- Occupation: Professor of Experimental Psychology
- Awards: 2000 Spearman Medal; 2018 AJLD Eminent Research Award;

Academic background
- Alma mater: University of York (BS, DPhil)

Academic work
- Discipline: Psychologist
- Sub-discipline: Language development
- Institutions: St. John's College, Oxford

= Kate Nation =

English experimental psychologist

Kate Nation is an experimental psychologist and expert on language and literacy development in school age children. She is Professor of Experimental Psychology and Fellow of St. John's College of the University of Oxford, where she directs the ReadOxford project and the Language and Cognitive Development Research Group.

Nation won the Spearman Medal in 2000, an award given by the British Psychological Society for outstanding published work by an early career psychologist. Nation's Spearman Medal lecture focused on children with poor reading comprehension whose deficits in language processing often go unnoticed.

Nation gave the 2007 Experimental Psychology Society Prize lecture on "Making connections between learning to read and reading to learn." She was awarded the 2018 AJLD Eminent Researcher Award from Learning Difficulties Australia in recognition of her research on "how children learn to read words and comprehend text, and more generally, the relationship between spoken language and written language".

== Biography ==
Nation received her B.S. and DPhil in Psychology from the University of York. Her dissertation, focusing on children's spelling development, was completed in 1994. Her early research, supervised by Charles Hulme, focused on young children's ability to form analogies between a visually presented stimulus word and a similar sounding target word to be spelled.

Nation worked as a research fellow at the University of York for five years before being appointed as Lecturer in Psychology in 1999. As an early career researcher, Nation collaborated with Maggie Snowling on studies of individuals with reading difficulties, which distinguished the clinical profiles associated with dyslexia and impaired reading comprehension. Their collaborative work highlighted the importance of oral language skills in addition to phonological skills in the development of reading.

Nation moved to the University of Oxford in 2002, where she teaches students in fields of psychology, psycholinguistics, and neuroscience. Nation is an affiliated researcher at the ARC Center of Excellence in Cognition and its Disorders at Macquarie University, where she has collaborated with Anne Castles on studies of orthographic processes in reading.

Nation's research has been supported by grants from the Economic and Social Research Council, the Wellcome Trust, the Nuffield Foundation, and the Leverhulme Trust.

She was elected a Fellow of the British Academy in 2023.

== Research ==
Nation's research program has focuses on the psychology of language and literacy, in typical children and in clinical populations such as children with autism spectrum disorder. Her work indicates that both phonological processing deficits and language comprehension deficits contribute to the development of reading difficulties. Such findings have implications for designing targeted interventions for children with poor reading comprehension skills.

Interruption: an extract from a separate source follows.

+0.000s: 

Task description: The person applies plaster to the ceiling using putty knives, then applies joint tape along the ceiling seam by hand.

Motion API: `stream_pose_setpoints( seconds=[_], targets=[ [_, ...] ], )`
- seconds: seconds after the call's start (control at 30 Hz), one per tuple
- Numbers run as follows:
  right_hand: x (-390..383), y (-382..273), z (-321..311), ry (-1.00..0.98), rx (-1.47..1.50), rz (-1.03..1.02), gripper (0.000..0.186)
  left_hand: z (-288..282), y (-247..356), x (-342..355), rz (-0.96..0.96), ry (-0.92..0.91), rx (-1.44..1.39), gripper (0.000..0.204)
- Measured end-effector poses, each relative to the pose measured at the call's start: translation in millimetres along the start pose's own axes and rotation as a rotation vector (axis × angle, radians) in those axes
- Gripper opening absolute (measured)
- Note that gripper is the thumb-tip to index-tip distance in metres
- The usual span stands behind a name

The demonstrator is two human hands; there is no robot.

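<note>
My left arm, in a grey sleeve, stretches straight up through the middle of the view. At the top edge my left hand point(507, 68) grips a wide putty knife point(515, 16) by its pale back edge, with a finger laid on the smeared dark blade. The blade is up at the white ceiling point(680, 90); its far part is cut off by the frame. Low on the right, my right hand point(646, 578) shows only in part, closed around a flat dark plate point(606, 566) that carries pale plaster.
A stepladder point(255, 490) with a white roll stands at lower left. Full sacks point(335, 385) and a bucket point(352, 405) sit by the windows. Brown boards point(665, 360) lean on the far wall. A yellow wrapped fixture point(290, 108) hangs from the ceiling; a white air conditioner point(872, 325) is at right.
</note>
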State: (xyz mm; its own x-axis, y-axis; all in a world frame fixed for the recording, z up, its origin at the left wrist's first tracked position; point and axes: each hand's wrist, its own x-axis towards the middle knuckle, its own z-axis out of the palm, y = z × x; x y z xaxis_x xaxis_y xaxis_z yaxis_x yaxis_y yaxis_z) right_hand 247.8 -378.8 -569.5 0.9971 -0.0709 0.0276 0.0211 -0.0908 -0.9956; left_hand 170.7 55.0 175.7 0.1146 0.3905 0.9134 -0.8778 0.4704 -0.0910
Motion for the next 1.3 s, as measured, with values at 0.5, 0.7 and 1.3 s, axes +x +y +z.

== Representative Publications ==

- Nation, K., Adams, J. W., Bowyer-Crane, C. A., & Snowling, M. J. (1999). Working memory deficits in poor comprehenders reflect underlying language impairments. Journal of Experimental Child Psychology, 73(2), 139–158.
- Nation, K., Clarke, P., Marshall, C. M., & Durand, M. (2004). Hidden language impairments in children: Parallels between poor reading comprehension and specific language impairment? Journal of Speech, Language, and Hearing Research, 47(1), 199–211.
- Nation, K., Clarke, P., Wright, B., & Williams, C. (2006). Patterns of reading ability in children with autism spectrum disorder. Journal of Autism and Developmental Disorders, 36(7), 911–919.
- Nation, K., & Snowling, M. J. (1998). Semantic processing and the development of word-recognition skills: Evidence from children with reading comprehension difficulties. Journal of Memory and Language, 39(1), 85-101.
- Nation, K., & Snowling, M. J. (2004). Beyond phonological skills: Broader language skills contribute to the development of reading. Journal of Research in Reading, 27(4), 342–356.